**REQUIRED WORK:**
The lines to reproduce run from the one containing "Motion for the" to the end of the listing. Reproduce them exactly, both ends included, and nothing else.

[PROVIDED DATA]

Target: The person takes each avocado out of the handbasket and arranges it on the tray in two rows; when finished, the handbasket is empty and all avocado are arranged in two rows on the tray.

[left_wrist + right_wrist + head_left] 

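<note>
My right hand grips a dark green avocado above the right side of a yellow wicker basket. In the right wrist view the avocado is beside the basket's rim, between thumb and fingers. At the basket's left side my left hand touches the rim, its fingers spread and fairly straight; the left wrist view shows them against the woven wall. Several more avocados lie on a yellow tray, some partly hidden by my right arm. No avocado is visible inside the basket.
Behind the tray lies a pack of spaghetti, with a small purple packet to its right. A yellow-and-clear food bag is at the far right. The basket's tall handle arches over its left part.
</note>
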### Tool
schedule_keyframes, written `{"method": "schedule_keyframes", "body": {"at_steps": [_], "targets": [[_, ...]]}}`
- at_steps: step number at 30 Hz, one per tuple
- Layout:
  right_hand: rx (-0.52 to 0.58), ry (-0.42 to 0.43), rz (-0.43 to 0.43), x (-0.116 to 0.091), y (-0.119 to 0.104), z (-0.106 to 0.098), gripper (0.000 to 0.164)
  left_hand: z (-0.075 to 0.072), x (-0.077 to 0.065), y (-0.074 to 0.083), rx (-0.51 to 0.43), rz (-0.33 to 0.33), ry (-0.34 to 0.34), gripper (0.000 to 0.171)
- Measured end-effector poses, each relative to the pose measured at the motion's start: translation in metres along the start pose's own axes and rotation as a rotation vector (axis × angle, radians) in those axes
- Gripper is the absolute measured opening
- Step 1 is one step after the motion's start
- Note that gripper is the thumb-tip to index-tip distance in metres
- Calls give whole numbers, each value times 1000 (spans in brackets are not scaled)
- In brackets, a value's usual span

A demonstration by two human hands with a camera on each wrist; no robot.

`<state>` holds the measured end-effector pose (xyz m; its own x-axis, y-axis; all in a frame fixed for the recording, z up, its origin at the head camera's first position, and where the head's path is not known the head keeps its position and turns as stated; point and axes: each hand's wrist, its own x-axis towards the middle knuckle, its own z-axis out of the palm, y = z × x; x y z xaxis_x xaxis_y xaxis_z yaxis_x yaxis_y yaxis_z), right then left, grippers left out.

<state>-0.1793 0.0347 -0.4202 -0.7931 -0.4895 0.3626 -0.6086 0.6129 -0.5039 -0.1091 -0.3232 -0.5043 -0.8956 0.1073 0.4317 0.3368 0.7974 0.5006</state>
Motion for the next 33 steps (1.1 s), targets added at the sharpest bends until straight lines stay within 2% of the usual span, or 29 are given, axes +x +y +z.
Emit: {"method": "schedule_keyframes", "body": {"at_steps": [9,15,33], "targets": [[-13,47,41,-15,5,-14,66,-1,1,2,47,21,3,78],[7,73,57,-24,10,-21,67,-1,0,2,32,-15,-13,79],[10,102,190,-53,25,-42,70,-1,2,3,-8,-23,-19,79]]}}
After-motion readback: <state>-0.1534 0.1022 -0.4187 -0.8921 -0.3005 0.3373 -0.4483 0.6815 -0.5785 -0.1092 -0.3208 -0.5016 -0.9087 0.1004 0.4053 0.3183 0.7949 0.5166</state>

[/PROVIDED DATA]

**TASK RESULT:**
Motion for the next 33 steps (1.1 s), targets added at the sharpest bends until straight lines stay within 2% of the usual span, or 29 are given, axes +x +y +z.
Emit: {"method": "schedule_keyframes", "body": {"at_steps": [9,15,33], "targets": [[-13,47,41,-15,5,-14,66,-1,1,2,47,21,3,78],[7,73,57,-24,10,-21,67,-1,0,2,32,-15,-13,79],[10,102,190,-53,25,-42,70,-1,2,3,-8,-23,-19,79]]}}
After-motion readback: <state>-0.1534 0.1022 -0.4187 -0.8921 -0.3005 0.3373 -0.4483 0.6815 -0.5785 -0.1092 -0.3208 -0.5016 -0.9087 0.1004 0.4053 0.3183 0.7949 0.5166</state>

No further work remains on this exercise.